Go to the next level.
You can take this further.
- Repeat the operation multiple times. This allows you to get multiple response times, so you can see the range of responses times, and get an idea of the variation (or consistency) of the response time.
- Repeat it with hop count = 2,3,4,5... . When the hop count is 1, you get information about the first hop, when the hop count is 2, you get information about the next hop etc.
For example for Linux
traceroute to 2001:db8:1::9 (2001:db8:1::9), 30 hops max, 80 byte packets 1 colin.Linux.Server (2001:db8::2)0.267 ms 0.207 ms 0.140 ms 2 Colin.zOS (2001:db8:1::9) 3.794 ms 6.215 ms 6.920 ms
It gets more interesting.
If you send multiple request, a node may decide to route the request down a different link, so you may get multiple IP addresses for each hop.
What if there is a problem?
Unknown address
Traceroute will report as much as it can. For example 2001:db8:1::10 does not exist.
traceroute to 2001:db8:1::10 (2001:db8:1::10), 30 hops max, 80 byte packets
1 colinpaice (2001:db8::7) 3053.091 ms !H 3052.807 ms !H
This reports as far as it got (colinpaice 2001:db8::7); and !H. On Linux you can have additional information (!H)
- !H host unreachable
- !N network unreachable
- !P protocol unreachable
- !S source route failed
- !F fragmentation needed
- !X communication administratively prohibited
- !V host precedence violation
- !C precedence cutoff in effect
- !<num> ICMP unreachable code <num>
Lost or dropped packets
A intermediate node may not be able to send the response back, for example, a firewall may block (and drop) any UPD packets. The originator times-out waiting for the reply. In this case it reports "*" as the IP address, and cannot provide the duration of the requests. This can occur if the router does not support traceroute, there is no link back to the originator, or there is a firewall which drops packets (going out, or coming back).
More advanced requests
Specify a different home
By default traceroute uses the IP address of the connection it will use to send the packet.
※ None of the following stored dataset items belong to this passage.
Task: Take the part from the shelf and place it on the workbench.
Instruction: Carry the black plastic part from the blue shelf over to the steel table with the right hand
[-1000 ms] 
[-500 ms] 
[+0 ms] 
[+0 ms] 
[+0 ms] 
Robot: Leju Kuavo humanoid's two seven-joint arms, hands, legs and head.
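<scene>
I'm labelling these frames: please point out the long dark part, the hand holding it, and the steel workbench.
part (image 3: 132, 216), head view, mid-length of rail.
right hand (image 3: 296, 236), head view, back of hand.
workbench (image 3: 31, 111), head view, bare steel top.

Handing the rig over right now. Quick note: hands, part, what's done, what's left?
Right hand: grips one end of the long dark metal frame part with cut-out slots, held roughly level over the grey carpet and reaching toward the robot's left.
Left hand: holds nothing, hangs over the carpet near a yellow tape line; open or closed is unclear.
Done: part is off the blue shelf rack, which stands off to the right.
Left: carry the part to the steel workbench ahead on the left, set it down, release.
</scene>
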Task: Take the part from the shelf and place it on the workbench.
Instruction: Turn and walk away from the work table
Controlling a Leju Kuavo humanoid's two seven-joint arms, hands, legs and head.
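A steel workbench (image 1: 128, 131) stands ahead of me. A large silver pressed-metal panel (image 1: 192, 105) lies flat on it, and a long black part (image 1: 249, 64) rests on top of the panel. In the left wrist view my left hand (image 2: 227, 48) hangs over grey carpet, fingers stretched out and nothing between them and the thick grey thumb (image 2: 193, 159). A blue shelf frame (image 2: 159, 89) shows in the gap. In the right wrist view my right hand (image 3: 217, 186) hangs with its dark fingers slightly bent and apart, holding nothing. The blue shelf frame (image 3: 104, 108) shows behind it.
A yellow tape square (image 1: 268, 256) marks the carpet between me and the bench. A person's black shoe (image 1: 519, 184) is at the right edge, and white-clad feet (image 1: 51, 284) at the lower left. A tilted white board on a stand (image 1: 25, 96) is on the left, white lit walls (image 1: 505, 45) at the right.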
For example I have a system with two interfaces
- tap1,my end of the connection is 2001:db8:1::3 with the remote end having 2001:db8:1::9 (my z/OS)
- eno1, my end of the connection is 2001:db8::2 with the remote end having 2001:db8::7 (my laptop)
If I use traceroute to my laptop, I can issue
traceroute 2001:db8::7
by default traceroute uses 2001:db8::2 as its starting point (the IP adddess of the direct connection). I can see this in the wireshark trace.
I can use traceroute to my laptop , and say start from the IP address of the connection to z/OS
traceroute6 -s 2001:db8:1::3 2001:db8::7
-s says use a different starting address 2001:db8:1::3 - corresponding to the link to z/OS as its starting point.
When I used this command, my request was blocked, as my firewall was configured to accept traffic from 2001:db8:2, and not from 2001:db8:1::3.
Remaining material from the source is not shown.